**Task instructions**
Lines from the one with "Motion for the" through the end of the listing below should be set down exactly, with no other line included.

**Given material**
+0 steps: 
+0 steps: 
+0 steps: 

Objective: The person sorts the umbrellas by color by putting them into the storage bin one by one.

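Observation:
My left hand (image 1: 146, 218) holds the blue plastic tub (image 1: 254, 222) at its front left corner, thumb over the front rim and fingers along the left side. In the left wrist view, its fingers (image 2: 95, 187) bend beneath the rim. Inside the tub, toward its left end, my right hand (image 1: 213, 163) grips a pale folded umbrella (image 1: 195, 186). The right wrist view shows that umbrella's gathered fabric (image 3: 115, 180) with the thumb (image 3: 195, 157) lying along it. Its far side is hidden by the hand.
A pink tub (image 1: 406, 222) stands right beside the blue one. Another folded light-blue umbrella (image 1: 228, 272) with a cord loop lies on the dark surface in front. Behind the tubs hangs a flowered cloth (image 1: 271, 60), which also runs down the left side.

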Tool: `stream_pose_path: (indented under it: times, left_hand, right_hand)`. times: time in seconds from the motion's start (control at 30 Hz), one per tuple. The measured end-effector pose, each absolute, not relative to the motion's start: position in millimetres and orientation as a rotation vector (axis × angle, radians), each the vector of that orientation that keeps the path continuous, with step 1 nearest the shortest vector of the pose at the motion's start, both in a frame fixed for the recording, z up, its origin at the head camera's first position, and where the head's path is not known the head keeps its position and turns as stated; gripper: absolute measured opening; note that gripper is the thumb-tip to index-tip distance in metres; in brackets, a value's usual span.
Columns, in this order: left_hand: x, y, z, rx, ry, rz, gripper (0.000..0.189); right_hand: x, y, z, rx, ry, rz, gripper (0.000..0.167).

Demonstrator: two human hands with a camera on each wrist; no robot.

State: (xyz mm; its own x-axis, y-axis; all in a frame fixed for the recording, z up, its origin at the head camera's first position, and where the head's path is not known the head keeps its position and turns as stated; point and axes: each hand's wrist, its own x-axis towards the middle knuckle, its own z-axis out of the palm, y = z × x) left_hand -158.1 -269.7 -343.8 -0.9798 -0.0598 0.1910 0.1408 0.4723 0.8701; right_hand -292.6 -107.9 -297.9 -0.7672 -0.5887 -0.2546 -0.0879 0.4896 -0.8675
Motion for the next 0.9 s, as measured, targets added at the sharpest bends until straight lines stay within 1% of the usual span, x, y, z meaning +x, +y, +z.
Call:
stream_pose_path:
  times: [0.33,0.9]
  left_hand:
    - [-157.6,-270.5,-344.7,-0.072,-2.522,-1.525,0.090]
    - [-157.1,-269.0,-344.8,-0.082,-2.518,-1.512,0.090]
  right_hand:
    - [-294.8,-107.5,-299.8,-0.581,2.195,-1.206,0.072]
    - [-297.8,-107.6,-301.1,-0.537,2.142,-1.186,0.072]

**Solution for this task**
Motion for the next 0.9 s, as measured, targets added at the sharpest bends until straight lines stay within 1% of the usual span, x, y, z meaning +x, +y, +z.
Call:
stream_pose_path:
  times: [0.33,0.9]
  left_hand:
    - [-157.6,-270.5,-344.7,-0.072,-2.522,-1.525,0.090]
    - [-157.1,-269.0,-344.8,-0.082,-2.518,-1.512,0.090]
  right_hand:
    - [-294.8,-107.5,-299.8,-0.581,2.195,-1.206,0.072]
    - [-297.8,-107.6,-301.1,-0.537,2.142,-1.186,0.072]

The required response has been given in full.